Re: Re: Big 7.1 open items

From: Randall Parker <rgparker(at)west(dot)net>
To: pgsql-hackers(at)postgresql(dot)org
Subject: Re: Re: Big 7.1 open items
Date: 2000-06-16 23:18:23
Message-ID: MPG.13b4559da89d333c989813@news.west.net
Views: Raw Message | Whole Thread | Download mbox | Resend email
Thread:
Lists: pgsql-hackers

Thomas,

A few (hopefully relevant) comments regarding character sets, code pages,
I18N, and all that:

1) I've seen databases (DB2 if memory serves) that allowed the client
side to declare itself to the database back-end engine as being in a
particular code page. For instance, one could have a CP850 Latin-1 client
and an ISO 8859-1 database. The database engine did appropriate
translations in both directions.

2) Mixing code pages in a single column and then having the database
engine support it is not trivial. Either each CHAR/VARCHAR would have to
have some code page settable per row (eg either as a separate column or
as something like mycolumnname.encoding).
Even if you could handle all that you'd still be faced with the issue
is collating sequence. Each individual code page will have a collating
sequence. But how do you collate across code pages? There'd be letters
that were only in a single code page. Plus, it gets messy because with,
for instance, a simple umlauted a that occurs in CP850, CP1252, and ISO
8859-1 (and likely in other code pages as well). That letter is really
the same letter in all those code pages and should treated as such when
sorting.

3) I think it is more important for a database to support lots of
languages in the stored data than in the field names and table names. If
a programmer has to deal with A-Za-z for naming identifiers and that
perseon is Korean or Japanese then that is certain is an imposition on
them. But its a far far bigger imposition if that programmer can't build
a database that will store the letters of his national language and sort
and index and search them in convenient ways.

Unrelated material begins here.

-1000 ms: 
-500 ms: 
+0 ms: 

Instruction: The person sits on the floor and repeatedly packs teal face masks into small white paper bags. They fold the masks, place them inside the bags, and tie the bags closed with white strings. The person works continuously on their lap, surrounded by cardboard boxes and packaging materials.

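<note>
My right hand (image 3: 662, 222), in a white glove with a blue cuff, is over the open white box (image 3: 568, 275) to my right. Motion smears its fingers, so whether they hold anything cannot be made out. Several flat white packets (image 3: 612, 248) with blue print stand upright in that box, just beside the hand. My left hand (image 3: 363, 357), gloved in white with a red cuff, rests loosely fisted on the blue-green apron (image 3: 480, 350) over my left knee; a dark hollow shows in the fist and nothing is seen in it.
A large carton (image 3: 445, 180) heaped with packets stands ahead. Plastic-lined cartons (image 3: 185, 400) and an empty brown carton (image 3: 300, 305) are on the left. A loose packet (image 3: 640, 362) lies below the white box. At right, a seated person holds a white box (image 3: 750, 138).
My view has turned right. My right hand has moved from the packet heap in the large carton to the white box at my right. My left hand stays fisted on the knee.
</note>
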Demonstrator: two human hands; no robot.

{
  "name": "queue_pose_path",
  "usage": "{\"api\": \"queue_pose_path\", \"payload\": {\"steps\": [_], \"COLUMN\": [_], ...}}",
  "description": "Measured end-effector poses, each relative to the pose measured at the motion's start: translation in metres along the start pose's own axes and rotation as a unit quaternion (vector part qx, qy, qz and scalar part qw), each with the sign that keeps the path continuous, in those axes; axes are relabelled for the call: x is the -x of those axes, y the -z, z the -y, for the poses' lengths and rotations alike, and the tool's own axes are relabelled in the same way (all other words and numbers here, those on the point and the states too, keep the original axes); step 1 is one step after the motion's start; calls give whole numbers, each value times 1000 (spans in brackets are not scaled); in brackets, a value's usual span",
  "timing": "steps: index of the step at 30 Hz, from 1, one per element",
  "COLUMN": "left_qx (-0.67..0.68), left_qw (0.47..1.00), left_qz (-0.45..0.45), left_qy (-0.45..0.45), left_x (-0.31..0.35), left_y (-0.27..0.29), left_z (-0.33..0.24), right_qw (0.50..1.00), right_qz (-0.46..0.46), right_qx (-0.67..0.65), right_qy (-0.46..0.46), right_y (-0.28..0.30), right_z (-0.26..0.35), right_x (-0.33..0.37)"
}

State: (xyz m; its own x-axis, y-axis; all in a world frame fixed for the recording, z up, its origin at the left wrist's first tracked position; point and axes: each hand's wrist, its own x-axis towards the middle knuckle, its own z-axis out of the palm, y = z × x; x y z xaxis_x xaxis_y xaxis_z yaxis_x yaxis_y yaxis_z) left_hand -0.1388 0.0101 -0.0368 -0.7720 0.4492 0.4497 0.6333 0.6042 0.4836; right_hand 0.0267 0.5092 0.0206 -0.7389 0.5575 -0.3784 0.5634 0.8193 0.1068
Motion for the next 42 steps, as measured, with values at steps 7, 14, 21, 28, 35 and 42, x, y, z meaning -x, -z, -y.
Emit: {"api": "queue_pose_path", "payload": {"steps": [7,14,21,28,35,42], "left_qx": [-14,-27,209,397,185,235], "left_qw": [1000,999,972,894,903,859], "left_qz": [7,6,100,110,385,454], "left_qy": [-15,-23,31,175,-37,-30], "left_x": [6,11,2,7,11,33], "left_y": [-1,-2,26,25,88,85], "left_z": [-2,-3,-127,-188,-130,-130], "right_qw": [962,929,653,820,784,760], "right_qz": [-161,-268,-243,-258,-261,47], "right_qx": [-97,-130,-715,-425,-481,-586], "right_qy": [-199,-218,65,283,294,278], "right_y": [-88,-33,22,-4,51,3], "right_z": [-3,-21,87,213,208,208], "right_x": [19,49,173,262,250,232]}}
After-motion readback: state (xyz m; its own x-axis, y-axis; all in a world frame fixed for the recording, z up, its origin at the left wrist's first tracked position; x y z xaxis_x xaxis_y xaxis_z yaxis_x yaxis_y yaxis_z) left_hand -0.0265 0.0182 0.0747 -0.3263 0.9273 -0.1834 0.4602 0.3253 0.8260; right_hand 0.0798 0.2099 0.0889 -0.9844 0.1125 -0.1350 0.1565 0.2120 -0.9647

4) The real solution to the multiple code page dilemma is Unicode.
Yes, its more space. But the can of worms of dealing with multiple
code pages in a column is really no fun and the result is not great.
BTDTHTTS.

5) The problem with enforcing
I've built a database in DB2 where particular columns in it contained
data from many different code pages (each row had a code page field as
well as a text field). For some applications that is okay if that field
is not going to be part of an index.
However, if a database is going to be defined as being in a particular
code page, and if the database engine is going to reject characters that
are not recognized as part of that code page then you can't play the sort
of game I just described _unless_ there is a different datatype that is
similar to CHAR/VARCHAR but for which the RDBMS does not enforce code
page legality on each character. Otherwise you choose some code page for
a column, you go merrily stuffing in all sorts of rows in all sorts of
code pages, and then along come some character that is of a value that is
not a value for some other character in the code page that the RDBMS
thinks it is.

Anyway, I've done lots of I18N database stuff and hopefully a few of my
comments will be useful to the assembled brethren <g>.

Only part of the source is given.